Got a great thumbs up from the wife and kid last night for a Surf and Turf dinner I made for 'em!
Turf was Mock Tenderloin steaks that are extremely cheap by the pound ($2.60/lb) and generally tough and difficult. The magic of turning them into a succulent, juicy, and tender meat is to cook them Sous Vide for 2.5 hours at 130℉ with the meat seasoned with Montreal Seasoning and in the vacuum bag with rosemary and a garlic clove. After pulling them out, they get pan seared initially with avocado oil and finished by hot basting with reclarified infused butter made with garlic, chopped parsley, and thyme. Out of the pan and rested for five minutes to serve medium rare inside with a tasty dark seared bark, and almost able to cut with a fork!

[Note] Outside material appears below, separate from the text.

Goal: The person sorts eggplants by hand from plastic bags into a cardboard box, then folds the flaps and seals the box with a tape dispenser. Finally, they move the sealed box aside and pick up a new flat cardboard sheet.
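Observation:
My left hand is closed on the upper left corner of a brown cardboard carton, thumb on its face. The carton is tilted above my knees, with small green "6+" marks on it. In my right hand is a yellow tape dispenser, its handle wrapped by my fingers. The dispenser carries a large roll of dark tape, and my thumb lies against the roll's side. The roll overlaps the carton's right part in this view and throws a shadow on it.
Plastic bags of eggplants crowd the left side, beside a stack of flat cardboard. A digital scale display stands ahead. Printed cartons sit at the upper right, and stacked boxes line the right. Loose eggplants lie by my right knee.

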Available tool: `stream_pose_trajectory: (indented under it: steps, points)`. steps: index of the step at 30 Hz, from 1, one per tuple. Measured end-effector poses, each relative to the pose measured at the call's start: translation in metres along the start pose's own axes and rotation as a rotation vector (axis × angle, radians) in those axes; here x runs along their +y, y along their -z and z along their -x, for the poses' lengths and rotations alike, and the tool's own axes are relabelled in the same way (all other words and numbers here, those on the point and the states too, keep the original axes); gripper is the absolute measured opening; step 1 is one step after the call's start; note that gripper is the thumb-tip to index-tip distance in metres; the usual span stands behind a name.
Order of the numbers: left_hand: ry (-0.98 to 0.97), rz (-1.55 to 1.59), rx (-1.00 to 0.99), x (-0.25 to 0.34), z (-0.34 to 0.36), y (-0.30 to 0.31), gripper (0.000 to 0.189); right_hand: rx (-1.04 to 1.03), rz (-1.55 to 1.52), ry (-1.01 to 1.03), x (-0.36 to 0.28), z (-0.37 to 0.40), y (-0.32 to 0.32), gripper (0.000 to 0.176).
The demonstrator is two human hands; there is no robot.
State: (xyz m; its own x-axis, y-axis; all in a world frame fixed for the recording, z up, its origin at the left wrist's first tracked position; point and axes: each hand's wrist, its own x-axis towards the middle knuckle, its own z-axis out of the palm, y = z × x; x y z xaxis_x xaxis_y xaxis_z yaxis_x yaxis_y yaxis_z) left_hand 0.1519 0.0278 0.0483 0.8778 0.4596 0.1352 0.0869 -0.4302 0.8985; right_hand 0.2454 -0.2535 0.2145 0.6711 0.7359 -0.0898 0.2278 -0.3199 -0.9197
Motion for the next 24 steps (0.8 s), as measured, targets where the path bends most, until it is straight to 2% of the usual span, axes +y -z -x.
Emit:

As good as any $12/lb Prime steak!
Served with Mashed Cauliflower and butter, along with baked parmesan encrusted zucchini discs.
Surf was Japanese Tako (Octopus) served with soy sauce, ginger and wasabi on the side.
Total time other than the 2.5 hour Sous Vide bath was less than 30-minutes. Bon Appetit!z

For those that don't know Mock Tenderloin, it's a bit of a non sequitur, the steaks commonly referred to as mock tenderloin steaks are not particularly tender. The term is often used to describe a chuck fillet steak, fish steak, shoulder tender or chuck clod tender. It is the cut next to the top blade, and is usually too tough to pan fry, broil or barbecue. Perfect for Sous Vide however, and done right, tender and juicy!


----------